**YOUR GOAL:**
Write out nothing except the lines running from the one containing "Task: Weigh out" to the last line of the data, exactly as they stand.

EXERCISE DATA: Begin

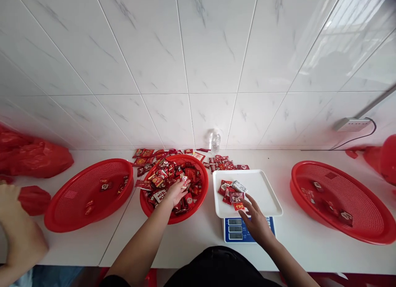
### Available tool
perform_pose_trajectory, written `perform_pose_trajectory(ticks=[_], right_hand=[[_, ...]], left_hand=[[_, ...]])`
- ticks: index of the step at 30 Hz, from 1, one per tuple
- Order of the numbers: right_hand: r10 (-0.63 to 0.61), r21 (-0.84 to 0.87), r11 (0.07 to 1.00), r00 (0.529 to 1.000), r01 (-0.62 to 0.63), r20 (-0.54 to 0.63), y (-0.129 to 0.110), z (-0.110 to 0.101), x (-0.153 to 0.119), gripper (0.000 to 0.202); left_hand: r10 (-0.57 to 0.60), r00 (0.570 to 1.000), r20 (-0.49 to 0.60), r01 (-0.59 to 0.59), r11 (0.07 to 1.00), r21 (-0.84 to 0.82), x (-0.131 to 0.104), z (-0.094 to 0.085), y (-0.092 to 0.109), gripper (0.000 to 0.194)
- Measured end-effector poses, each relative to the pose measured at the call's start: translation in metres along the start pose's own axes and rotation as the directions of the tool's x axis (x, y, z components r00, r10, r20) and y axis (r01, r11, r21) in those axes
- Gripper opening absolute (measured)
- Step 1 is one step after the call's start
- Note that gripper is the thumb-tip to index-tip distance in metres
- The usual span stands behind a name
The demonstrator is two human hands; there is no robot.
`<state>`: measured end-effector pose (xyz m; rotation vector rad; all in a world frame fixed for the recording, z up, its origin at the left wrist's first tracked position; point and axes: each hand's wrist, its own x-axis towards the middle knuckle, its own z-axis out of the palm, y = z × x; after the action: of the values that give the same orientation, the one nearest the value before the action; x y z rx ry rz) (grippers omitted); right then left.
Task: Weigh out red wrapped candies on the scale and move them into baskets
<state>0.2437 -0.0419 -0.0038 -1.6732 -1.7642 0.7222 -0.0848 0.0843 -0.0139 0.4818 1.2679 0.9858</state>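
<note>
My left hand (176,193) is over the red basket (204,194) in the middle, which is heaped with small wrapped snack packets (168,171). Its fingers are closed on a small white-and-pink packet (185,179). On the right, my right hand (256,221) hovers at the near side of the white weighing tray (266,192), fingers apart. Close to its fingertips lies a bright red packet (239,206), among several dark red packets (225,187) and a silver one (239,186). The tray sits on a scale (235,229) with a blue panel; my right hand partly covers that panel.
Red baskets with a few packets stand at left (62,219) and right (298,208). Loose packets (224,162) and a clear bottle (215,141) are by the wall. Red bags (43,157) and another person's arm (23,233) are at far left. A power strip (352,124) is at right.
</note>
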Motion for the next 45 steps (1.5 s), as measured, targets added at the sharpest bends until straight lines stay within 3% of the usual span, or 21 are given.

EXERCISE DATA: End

**ANSWER TO THE EXERCISE:**
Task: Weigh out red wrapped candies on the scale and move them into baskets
<state>0.2437 -0.0419 -0.0038 -1.6732 -1.7642 0.7222 -0.0848 0.0843 -0.0139 0.4818 1.2679 0.9858</state>
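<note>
My left hand (176,193) is over the red basket (204,194) in the middle, which is heaped with small wrapped snack packets (168,171). Its fingers are closed on a small white-and-pink packet (185,179). On the right, my right hand (256,221) hovers at the near side of the white weighing tray (266,192), fingers apart. Close to its fingertips lies a bright red packet (239,206), among several dark red packets (225,187) and a silver one (239,186). The tray sits on a scale (235,229) with a blue panel; my right hand partly covers that panel.
Red baskets with a few packets stand at left (62,219) and right (298,208). Loose packets (224,162) and a clear bottle (215,141) are by the wall. Red bags (43,157) and another person's arm (23,233) are at far left. A power strip (352,124) is at right.
</note>
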Motion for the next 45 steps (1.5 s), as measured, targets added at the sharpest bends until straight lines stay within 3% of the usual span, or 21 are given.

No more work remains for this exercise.